Discovering Immersive Sound – MrAud.io Interview Pt. 1

Matthew Reisinger Immersive Sound Technologist

We talked to Composer/Sound Designer & Immersive Technologist, Matthew Reisinger (MrAud.io), who is working at the forefront of exciting new audio technology.

Read Part 2 Here

From films to FedEx commercials, MrAud.io uses creative sound technologies in projects both big and small. His work has spanned beyond this, where he has worked alongside multimedia companies to develop highly immersive real-world installations which push the boundaries of technology and sound design.

In the first part of this two-part interview, he discusses his career to date, why he fell in love with all things sound, and where he spends his days working with sound and audio – warning, prepare to be green with envy!

Could you share with us how you got interested in working with sound?

Sure! I started in sound in the 90s when I was introduced to the 1979 Moog prodigy – that was the first time I understood the difference between a keyboard and a synthesiser, and it blew my mind.

Since then, I’ve been chasing sound synthesis and acoustics and everything technologically related to sound; modular systems, recording bands, cutting tape.

I studied as an audiologist because I wanted to learn more about the psychoacoustics of sound and how someone feels about sound – our perception of it.

That got me into immersive sound design for festivals. I would install rigs at festivals like Ultra Music Fest in Miami, and do commissioned art spaces where visitors could experience sound in a brand new way.

I’ve done it for almost 25 years now and it’s all I think about, so fortunately I made a career out of it!

You have worked on some huge commercial projects with brands like FedEx and Adidas – how do you land those projects?

Adidas was the result of making enough cool stuff that you wind up meeting other people that are doing other cool stuff. 

I got a call from a guy back in my hometown who worked for a boutique ad agency and production studio. I was one of the only sound persons he knew, so he brought me on as a consultant and eventually hired me as their full-time audio specialist for production and post-production.

Now, whenever it comes to sound design, he calls on me for help…it was really just being in the right place at the right time.

MrAud.io

One of their former employees that I met while there had several big clients himself, so I ended up working on lots of his projects as well. Eventually got to work on campaigns for Adidas and that was one client where we could be very creative.

Now, whenever it comes to sound design he calls on me for help with concepts and sounds that can’t be pulled from libraries. Those projects are amazing and it was really just being in the right place at the right time.

Do you have a preference for the work that you do?

That’s a great question! I get bored easily, with anything from food choices at a restaurant, to my listening habits. So with my work, I just love to do it all.

One of my more recent ventures has been working in film. As a kid, I dreamed of making movies, so now that I am landing these jobs working with big talent, unique concepts, and creative ideas, it is very exciting for me; I love that world.

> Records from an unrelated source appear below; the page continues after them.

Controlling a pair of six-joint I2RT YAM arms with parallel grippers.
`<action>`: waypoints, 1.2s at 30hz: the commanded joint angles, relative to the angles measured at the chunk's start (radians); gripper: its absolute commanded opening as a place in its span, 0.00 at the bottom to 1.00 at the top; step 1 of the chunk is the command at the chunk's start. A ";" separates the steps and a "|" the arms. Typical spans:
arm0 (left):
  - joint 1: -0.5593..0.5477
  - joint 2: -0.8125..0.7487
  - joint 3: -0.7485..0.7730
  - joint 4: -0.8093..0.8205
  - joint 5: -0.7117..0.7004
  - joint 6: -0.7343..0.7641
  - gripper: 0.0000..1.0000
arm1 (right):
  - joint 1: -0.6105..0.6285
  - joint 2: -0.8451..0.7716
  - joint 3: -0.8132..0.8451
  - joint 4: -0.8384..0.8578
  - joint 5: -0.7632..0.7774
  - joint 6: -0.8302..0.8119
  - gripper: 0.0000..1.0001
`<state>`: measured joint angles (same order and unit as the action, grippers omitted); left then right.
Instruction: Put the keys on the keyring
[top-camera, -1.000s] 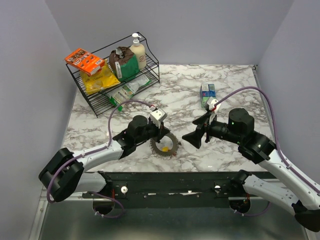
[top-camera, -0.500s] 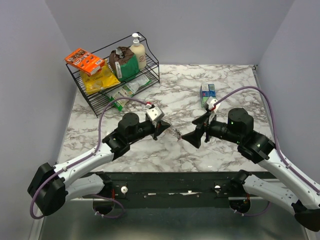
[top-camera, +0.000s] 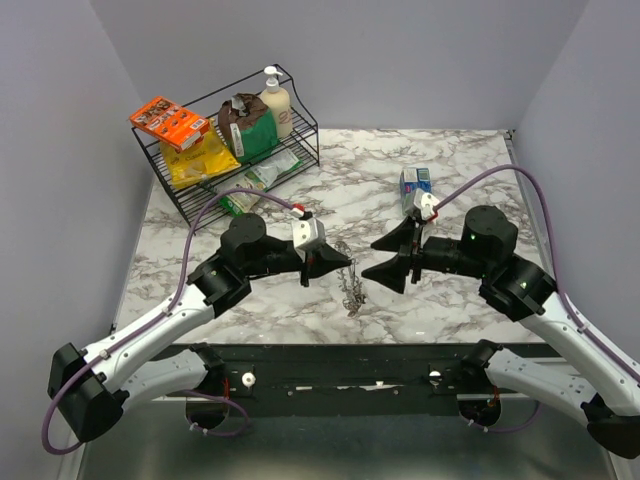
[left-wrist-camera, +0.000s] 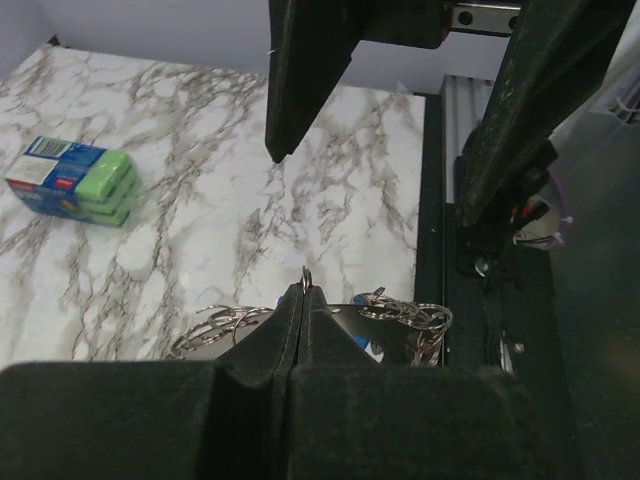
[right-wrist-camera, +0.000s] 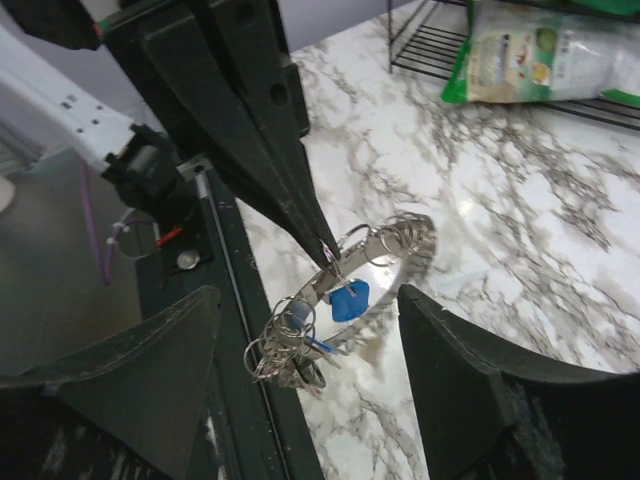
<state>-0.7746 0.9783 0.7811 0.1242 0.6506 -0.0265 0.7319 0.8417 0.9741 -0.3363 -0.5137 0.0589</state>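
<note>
The keyring (top-camera: 347, 280) is gripped at its rim by the closed left end effector (top-camera: 333, 262) and is held hanging above the middle of the bench (top-camera: 440, 312). A blue-headed key (right-wrist-camera: 348, 300) is seen hanging on it. The right end effector (top-camera: 372, 260) is held open just right of the keyring, apart from it, with the ring facing the gap between its fingers.

A white tabletop (top-camera: 470, 170) veined with grey marble sits between plain, pale lilac-grey walls (top-camera: 400, 60) at the back and on both sides. A black wire rack (top-camera: 178, 195) stands at its far left corner. Below the near edge lies a dull metal floor (top-camera: 350, 445), all under soft, even light.
</note>
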 joint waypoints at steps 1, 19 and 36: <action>-0.005 -0.038 0.040 0.031 0.144 -0.019 0.00 | 0.000 -0.016 0.041 0.036 -0.181 -0.025 0.66; -0.005 -0.039 0.064 0.172 0.205 -0.116 0.00 | 0.001 0.007 0.026 0.056 -0.293 -0.042 0.56; -0.005 -0.036 0.064 0.219 0.222 -0.161 0.00 | 0.001 0.004 -0.008 0.086 -0.207 -0.027 0.40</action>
<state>-0.7746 0.9543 0.8108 0.2695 0.8383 -0.1677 0.7319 0.8612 0.9916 -0.2802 -0.7696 0.0265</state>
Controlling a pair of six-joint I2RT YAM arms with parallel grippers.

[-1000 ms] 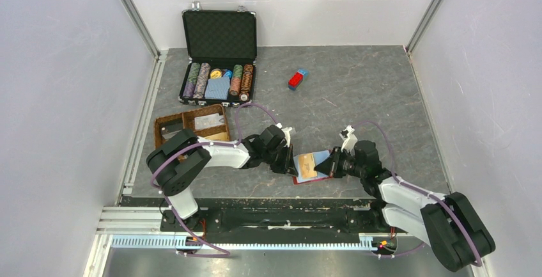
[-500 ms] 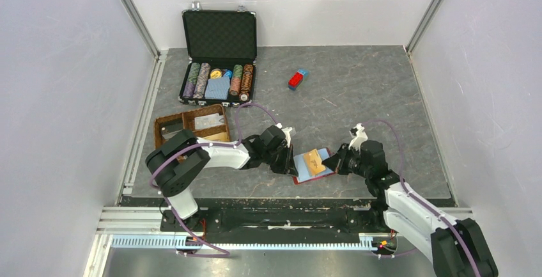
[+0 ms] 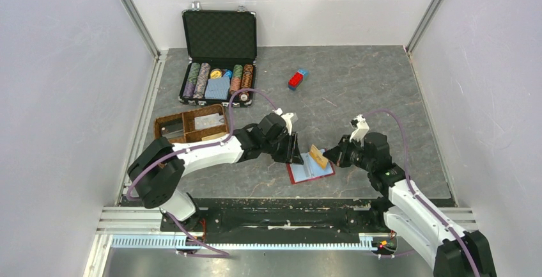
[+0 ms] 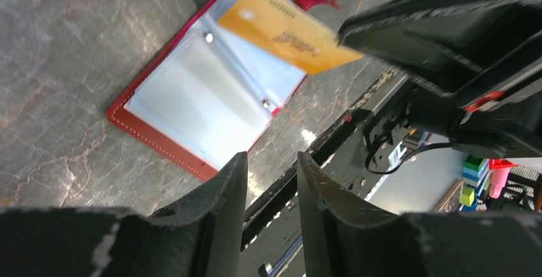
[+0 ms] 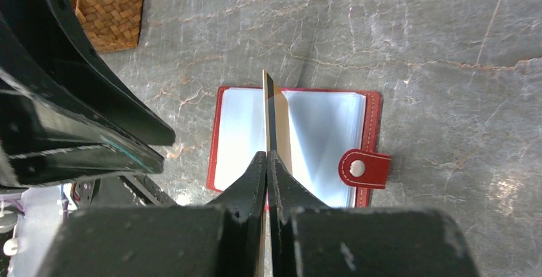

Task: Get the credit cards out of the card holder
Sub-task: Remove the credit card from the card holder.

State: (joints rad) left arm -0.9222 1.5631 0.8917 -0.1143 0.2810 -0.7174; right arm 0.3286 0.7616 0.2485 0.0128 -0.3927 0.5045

But what I’m increasingly spending more time on these days is immersive sound design – implementing systems such as Dolby Atmos and L’ Acoustics L-ISA system to create 3D surround installations. I love working in an object-based workflow, which I think is the future of sound design. One can develop a three-dimensional space – both virtual and actual – where sound can move around the room and everything works in accordance.

You can create these immersive “Whales” of sound that you can walk through the bellies of and feel it’s life around you

MrAud.io

For me, Ableton is the backbone of this organism that you can expand with Max/MSP or Reaktor or other object-based systems, so it can become an organic thing. We can create these “whales” of sound. You can walk through its belly and feel its life around you. That’s what I’m doing now – working with these artificially intelligent soundscapes.

Speaking more of gear, what is your typical studio set-up? Do you work from home or do you work in a commercial studio?

I use different studios, depending on the project.

For Dolby Atmos, a Netflix mix or Apple spatial, I will go to a studio that’s 10 minutes north of my current location. It has a full Atmos array with Bowers and Wilkens Diamond speakers. It also has the Pro Tools MTRX system and a very expensive Mac Pro. It’s really nice, with theatre reclining seats and a 4K laser projector – it’s a pleasure to be there.

For other projects, I spend a lot of time where I am now – this is my sound design sandbox. It has a 16-voice Moog One and some granular synths. 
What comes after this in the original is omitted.